Description of the task: Up to and including the line with "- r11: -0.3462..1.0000", restate the records below word for word, beginning with their first line.

Stored data entries

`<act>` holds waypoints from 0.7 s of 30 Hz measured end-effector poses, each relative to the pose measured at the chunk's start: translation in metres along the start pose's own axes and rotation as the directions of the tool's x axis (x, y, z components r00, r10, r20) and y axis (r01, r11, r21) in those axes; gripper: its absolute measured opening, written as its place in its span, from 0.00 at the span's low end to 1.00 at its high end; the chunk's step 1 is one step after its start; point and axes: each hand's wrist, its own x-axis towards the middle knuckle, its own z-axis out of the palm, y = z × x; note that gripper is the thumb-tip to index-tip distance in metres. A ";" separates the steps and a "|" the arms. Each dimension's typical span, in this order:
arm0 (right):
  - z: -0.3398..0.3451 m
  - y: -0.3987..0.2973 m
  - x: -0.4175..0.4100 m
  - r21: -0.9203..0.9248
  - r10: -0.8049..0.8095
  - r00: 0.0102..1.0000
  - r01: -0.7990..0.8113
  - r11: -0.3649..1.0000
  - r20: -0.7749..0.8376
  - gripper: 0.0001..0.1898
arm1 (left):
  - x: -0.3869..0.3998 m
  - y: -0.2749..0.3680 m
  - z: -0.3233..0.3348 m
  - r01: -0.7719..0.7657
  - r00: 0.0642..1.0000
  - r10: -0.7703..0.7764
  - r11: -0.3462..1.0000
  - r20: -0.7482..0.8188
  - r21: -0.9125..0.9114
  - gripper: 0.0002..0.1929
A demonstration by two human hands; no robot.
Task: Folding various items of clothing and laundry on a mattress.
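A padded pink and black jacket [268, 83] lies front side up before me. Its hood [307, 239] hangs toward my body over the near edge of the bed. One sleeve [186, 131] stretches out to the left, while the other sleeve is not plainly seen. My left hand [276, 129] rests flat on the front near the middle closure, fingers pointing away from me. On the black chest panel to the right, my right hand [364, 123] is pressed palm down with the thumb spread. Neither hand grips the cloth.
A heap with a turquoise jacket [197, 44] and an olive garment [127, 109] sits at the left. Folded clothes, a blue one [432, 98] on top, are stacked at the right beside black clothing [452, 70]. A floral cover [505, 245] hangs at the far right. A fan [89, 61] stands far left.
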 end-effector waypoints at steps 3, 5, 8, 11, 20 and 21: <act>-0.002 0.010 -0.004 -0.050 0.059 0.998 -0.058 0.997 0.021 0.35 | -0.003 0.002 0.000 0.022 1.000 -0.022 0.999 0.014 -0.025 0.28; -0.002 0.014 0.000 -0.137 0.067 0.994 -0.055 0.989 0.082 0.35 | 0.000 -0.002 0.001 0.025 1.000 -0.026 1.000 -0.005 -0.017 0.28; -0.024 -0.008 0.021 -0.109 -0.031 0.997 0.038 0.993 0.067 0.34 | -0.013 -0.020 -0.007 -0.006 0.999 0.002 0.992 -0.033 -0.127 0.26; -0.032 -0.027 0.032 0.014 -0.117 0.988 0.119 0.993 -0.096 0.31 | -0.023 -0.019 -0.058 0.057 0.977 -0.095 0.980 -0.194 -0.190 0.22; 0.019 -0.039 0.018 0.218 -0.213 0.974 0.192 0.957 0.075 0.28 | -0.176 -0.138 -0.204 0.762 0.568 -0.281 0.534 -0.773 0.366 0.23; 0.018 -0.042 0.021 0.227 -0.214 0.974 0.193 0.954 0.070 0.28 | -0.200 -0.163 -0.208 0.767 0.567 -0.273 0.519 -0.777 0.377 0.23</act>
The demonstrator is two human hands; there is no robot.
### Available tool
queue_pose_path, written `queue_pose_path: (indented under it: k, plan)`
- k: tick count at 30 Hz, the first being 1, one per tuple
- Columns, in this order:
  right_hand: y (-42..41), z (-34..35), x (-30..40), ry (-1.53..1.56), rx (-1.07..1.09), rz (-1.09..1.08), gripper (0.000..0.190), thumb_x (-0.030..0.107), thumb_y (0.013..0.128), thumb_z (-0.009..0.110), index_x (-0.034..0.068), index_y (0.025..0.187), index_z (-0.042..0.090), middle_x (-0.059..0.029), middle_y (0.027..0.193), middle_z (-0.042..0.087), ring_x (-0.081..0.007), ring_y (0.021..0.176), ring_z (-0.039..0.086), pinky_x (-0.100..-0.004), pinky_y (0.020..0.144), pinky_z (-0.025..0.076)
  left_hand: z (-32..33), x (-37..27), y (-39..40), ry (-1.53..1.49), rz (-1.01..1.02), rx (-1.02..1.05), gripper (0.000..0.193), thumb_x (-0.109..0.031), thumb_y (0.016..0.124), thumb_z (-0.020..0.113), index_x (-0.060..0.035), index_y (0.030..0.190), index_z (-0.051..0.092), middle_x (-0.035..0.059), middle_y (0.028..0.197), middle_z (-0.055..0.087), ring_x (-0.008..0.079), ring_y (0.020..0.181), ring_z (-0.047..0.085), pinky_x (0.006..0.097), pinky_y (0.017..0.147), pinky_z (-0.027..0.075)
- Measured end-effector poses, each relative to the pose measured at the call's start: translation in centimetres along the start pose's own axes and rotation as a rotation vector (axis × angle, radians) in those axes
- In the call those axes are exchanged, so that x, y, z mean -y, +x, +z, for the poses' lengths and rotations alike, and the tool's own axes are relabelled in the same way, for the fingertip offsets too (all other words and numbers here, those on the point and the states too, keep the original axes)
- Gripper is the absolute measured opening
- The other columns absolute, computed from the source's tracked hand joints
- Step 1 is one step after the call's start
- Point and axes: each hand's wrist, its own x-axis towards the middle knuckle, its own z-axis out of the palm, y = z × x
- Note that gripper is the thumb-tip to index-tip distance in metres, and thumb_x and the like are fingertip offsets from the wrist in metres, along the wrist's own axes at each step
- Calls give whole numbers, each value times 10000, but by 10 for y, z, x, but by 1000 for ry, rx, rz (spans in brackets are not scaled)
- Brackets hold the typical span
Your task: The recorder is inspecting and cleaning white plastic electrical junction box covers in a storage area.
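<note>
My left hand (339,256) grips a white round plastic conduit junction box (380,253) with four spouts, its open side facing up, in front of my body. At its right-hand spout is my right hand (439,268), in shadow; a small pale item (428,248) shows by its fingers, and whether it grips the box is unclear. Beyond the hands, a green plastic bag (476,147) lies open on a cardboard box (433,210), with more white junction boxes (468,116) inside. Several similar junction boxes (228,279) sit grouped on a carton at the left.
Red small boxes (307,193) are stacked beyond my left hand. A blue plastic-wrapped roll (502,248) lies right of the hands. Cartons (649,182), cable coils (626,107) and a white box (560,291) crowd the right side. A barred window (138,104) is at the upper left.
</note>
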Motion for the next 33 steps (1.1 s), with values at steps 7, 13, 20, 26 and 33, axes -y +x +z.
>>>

Response to the exercise:
`<act>` holds waypoints from 0.7 s of 30 Hz measured end-effector poses, each relative to the pose measured at the chunk's start: translation in metres along the start pose's own axes and rotation as the directions of the tool's x axis (x, y, z components r00, r10, r20) and y axis (r01, r11, r21) in those axes; gripper: its absolute measured opening, written as its place in its span, from 0.00 at the span's low end to 1.00 at its high end; the chunk's step 1 is one step after its start; point and axes: each hand's wrist, its own x-axis towards the middle knuckle, its own z-axis out of the palm, y = z × x; note that gripper is the thumb-tip to index-tip distance in metres. A ";" separates the steps and a "|" the arms. Each dimension's typical span, in this order:
arm0 (right):
  - z: -0.3398..0.3451 m
  - y: -0.3987..0.2973 m
  - x: -0.4175..0.4100 m
  - r21: -0.9203..0.9248
  - r10: -0.8049..0.8095
  - r00: 0.0102..1.0000
  - r01: -0.7990..0.8113
  - r11: -0.3649..1.0000
  - r20: -0.7749..0.8376
  - gripper: 0.0001..0.1898
arm1 (left):
  - x: -0.3869..0.3998 m
  - y: -0.2749..0.3680 m
  - z: -0.3233..0.3348 m
  - r01: -0.7719..0.7657
  - r00: 0.0642..1.0000
  - r10: -0.7703..0.7764
  - r11: -0.3462..1.0000

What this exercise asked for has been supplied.